UM PRAGMÁTICO ROMÂNTICO
UM PRAGMÁTICO ROMÂNTICO
Estou em transição – da poesia ao pragmatismo. Não sei se é melhor ter consciência disso ou não saber. Saber dói. Mas, não estou inerte. Estou reagindo para não me perder diante das tantas cobranças que me faço e que o mundo me faz. Prático ou teórico demais? Estou teórico-prático enquanto quero ser poético-prático. A agenda não deve ser meu único guia. Agora mesmo, enquanto escrevo, faço o esforço de dar uma pá da minha mente e uma do coração. Quero ser um pragmático romântico, não um romântico pragmático.
A verdade é que, mesmo no academicismo, eu me reconheço poeta, porque faço com paixão. É que essa paixão demais sufoca e, às vezes, nós temos que desopilar trabalhando mais com gente do que com livros. O que não quero é perder a sensibilidade, deixar de ver o que há por trás dos gestos. Quero o direito de ter o pensamento livre quando assistir a um filme ou quando ler um livro qualquer, de não ficar histérico quando achar que estou perdendo tempo com algo fútil. A vida não é feita apenas de importâncias, mas, também, de “desimportâncias”. Eu me importo, me exporto, sou porto de chegadas e partidas.
O que me atormenta é saber que os desonestos, maus-caracteres, também estudam e se esforçam para conquistar os seus espaços. Não posso me render diante de tantas pessoas que só visam derrubar os outros porque não conseguem se alicerçar no próprio espírito. É até admissível ficarmos com inveja de alguma materialidade que não está ao nosso alcance, como ter os bilhões de Ellon Musk (não tenho esta inveja), mas da disposição para lutar, das produções literárias, culturais, acadêmicas, das pessoas que têm a nossa idade ou até menos, isso é ridículo!
Às vezes nós ficamos reparando tanto no que o outro faz/fez que acabamos por esquecer aquilo que fizemos e ainda podemos fazer. Estou aqui fazendo aquilo em que acredito, do jeito como confio, sem contar com o destino ou com o quer que seja. Qualquer êxito será sinônimo de sorte para quem não desfrutá-lo. Dormir com a consciência tranquila, sentir que fui o ser humano que pude ser naquele dia, já me contenta. Não irei definhar se não cumprir o capricho de outrem.
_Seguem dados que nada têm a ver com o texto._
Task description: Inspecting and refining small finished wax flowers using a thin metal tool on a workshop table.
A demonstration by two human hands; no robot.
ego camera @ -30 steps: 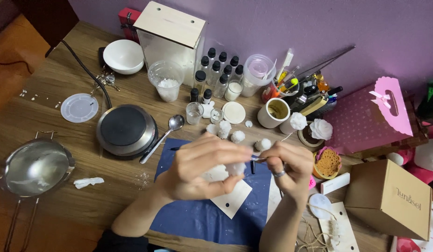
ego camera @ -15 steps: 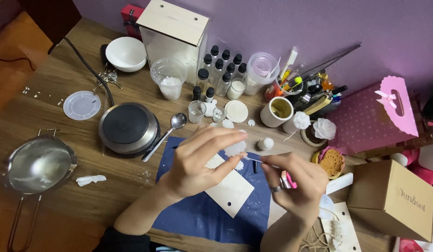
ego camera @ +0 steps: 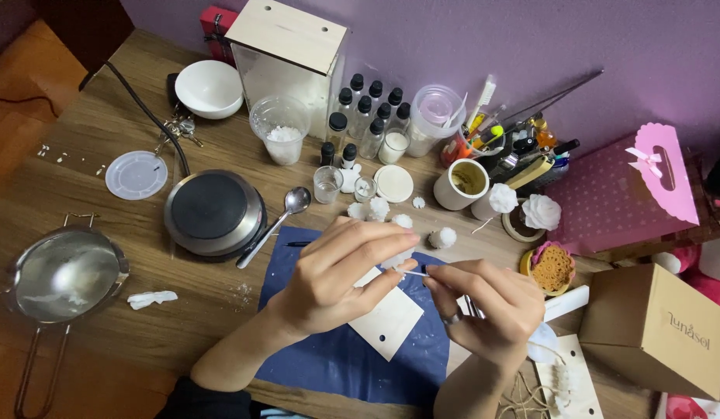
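Head view, left hand [ego camera: 340, 271] pinching white wax piece [ego camera: 396, 259], right hand [ego camera: 492, 302] gripping thin wick [ego camera: 416, 272] beneath it

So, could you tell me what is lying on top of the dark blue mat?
On the blue mat lies a pale rectangular card with small holes, plus white crumbs. The left hand and right hand hover above, covering the mat's middle, so anything beneath them is hidden.

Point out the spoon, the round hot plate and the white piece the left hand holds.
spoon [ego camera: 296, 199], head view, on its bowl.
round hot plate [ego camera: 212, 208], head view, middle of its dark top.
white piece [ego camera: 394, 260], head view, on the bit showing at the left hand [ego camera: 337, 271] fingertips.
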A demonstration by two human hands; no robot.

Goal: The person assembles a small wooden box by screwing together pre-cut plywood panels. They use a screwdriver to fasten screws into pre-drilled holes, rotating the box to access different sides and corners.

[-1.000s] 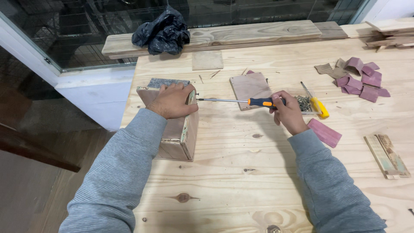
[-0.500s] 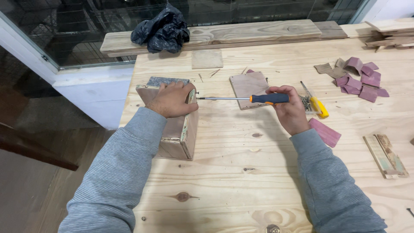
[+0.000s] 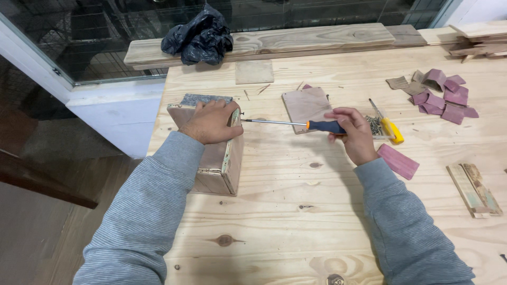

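Note:
A small wooden box stands on the pale wooden workbench, near its left edge. My left hand lies flat on top of the box and presses it down. My right hand grips the dark-and-orange handle of a long screwdriver. The shaft runs level to the left, and its tip meets a screw on the box's upper right side.
A thin square wood panel lies behind the screwdriver. A yellow-handled tool and a pile of screws sit right of my hand. Purple sandpaper pieces lie far right, wood strips at the right edge, a black bag on a plank behind.
My right hand has shifted its grip along the screwdriver handle and turned slightly. The left hand and the box stay put.

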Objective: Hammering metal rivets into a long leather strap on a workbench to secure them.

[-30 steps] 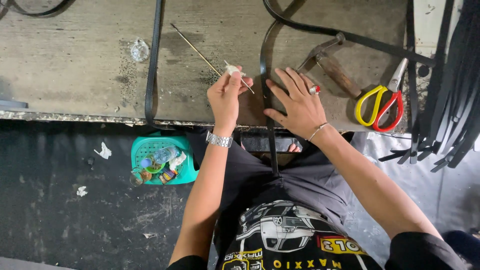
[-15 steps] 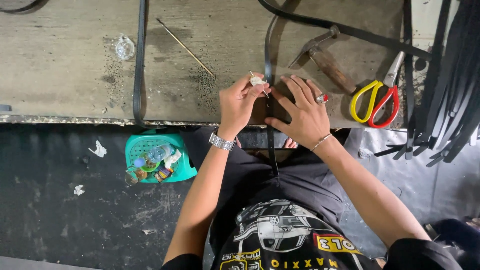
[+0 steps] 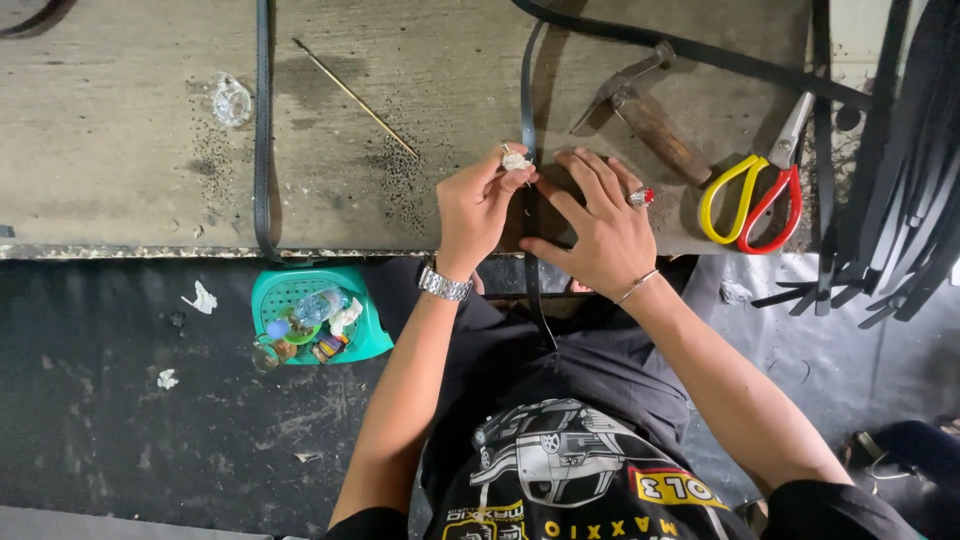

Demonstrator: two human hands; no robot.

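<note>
Scuffed workbench (image 3: 120, 150) lay under me. My right hand (image 3: 600, 225) pressed flat, fingers spread, on the black strap (image 3: 527, 120); just left of it my left hand (image 3: 480, 205) pinched a small white wad (image 3: 515, 160), seemingly mid-dabbing; steadiness needed next.

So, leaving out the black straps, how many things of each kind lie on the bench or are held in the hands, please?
Hammer: 1
Scissors, yellow and red handles: 1
Thin rod: 1
Small clear object: 1
Small white piece, pinched in the left hand: 1
Total: 5
</note>
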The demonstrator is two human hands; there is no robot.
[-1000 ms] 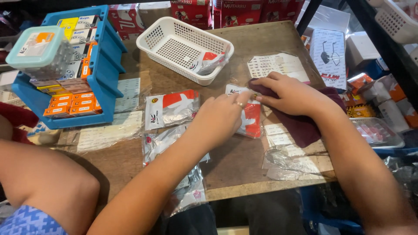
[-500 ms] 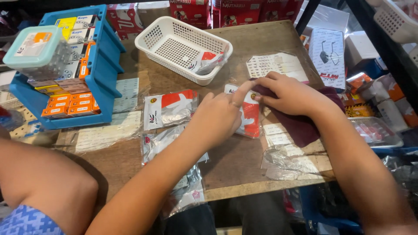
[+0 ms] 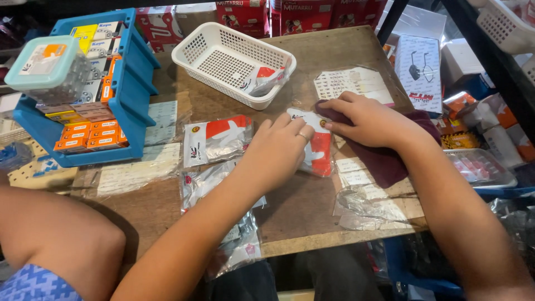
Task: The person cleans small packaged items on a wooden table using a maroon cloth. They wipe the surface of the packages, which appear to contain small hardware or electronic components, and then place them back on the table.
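Both hands mattered: my left hand (image 3: pixel 278 153) pressed flat on the red-and-white packet (image 3: pixel 319 149), while my right hand (image 3: pixel 365 120), fingers curled, pinned the maroon cloth (image 3: pixel 390 161); I judged steady, even pressure best.

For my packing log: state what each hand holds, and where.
Both the left hand and right hand press the red-and-white plastic packet flat against the wooden table, at its upper end.

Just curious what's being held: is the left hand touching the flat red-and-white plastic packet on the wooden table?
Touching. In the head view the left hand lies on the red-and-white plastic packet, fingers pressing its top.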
A vida não é nada sem paixão. Até para atravessar uma rua devemos tê-la. Alguém já disse isso. Mas, certas coisas, é preciso repeti-las. Que eu seja denominado chato, egoísta, prepotente ou arrogante por quem não entender que quero ser um pragmático-romântico. Será assim, bem sei, a prática é mais importante neste mundo em que ser romântico é sinal de pieguice.
Mais: “sou uma pessoa muito ocupada: tomo conta do mundo”, como disse Clarice Lispector. Nem que seja “apenas” o meu mundo – isso já é uma grande ocupação, pois há muitos que não o fazem e exigem que outra pessoa cuide por ela. Tomar conta do mundo não é ser ensimesmado. É abarcar vários horizontes em um só. Para isso, preciso antes ser paciente se quiser ser agente. Senão o mundo toma conta de mim e, por tanta avidez, me perco.